I see that the model outputs 150 classes in its semantic segmentation. We can see that in the last layer:

model.auxlayer

output

_FCNHead(
  (block): HybridSequential(
    (0): Conv2D(1024 -> 256, kernel_size=(3, 3), stride=(1, 1), padding=(1, 1), bias=False)
    (1): BatchNorm(axis=1, eps=1e-05, momentum=0.9, fix_gamma=False, use_global_stats=False, in_channels=256)
    (2): Activation(relu)
    (3): Dropout(p = 0.1, axes=())
    (4): Conv2D(256 -> 150, kernel_size=(1, 1), stride=(1, 1))
  )
)

I would like to retain the pretrained weights, but would like to change

(4): Conv2D(256 → 150, kernel_size=(1, 1), stride=(1, 1))

to

(4): Conv2D(256 → 1, kernel_size=(1, 1), stride=(1, 1))

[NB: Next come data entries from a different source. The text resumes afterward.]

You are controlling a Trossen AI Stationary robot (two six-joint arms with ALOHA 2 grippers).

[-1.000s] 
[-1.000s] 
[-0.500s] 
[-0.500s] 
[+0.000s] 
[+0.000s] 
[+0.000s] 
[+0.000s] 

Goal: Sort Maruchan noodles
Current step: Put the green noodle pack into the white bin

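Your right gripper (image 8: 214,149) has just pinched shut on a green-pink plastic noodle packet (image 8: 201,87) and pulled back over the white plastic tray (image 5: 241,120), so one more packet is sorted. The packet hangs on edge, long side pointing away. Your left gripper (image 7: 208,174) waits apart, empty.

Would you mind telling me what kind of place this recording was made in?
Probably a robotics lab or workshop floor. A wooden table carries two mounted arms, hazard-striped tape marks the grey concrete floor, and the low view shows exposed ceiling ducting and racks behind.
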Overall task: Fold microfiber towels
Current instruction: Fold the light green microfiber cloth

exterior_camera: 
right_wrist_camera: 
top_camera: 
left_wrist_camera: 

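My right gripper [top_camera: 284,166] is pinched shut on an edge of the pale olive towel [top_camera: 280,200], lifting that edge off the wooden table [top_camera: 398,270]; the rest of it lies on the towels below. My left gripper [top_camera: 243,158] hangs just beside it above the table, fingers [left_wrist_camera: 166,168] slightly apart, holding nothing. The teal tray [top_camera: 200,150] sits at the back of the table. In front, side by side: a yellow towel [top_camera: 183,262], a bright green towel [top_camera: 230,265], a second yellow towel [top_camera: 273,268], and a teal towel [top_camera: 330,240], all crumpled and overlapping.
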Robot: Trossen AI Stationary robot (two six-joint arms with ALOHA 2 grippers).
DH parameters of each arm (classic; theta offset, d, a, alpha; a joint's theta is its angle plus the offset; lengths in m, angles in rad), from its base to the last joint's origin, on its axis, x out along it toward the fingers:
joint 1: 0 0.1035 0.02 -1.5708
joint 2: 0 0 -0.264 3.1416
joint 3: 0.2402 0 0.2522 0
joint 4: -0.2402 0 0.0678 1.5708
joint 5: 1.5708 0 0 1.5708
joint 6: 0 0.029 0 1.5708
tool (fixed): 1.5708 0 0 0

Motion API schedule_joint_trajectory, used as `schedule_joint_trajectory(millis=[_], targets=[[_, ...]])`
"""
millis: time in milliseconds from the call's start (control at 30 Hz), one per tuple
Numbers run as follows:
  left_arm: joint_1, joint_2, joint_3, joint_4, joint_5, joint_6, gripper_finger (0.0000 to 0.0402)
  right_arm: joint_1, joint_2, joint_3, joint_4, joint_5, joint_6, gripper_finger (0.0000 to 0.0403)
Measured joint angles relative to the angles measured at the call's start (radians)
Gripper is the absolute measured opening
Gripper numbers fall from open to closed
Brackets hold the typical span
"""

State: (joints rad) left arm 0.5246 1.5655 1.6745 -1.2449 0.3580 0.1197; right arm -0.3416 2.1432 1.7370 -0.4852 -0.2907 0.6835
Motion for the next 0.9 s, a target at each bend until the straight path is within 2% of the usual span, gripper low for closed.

Is there a simple way of doing this (similar to the image classification examples)?

For some reason my version of gluoncv does not have this model, however in general you can change the number of classes with the keyword classes, e.g.

model = gluoncv.model_zoo.get_model('resnet101_v1b',pretrained=False,classes=1)

I don’t know if there is anything more specific in the model you are trying to use.

Thanks for your input. Unforunately, this flag doesn’t seem to work with segmentation networks… (I have tried).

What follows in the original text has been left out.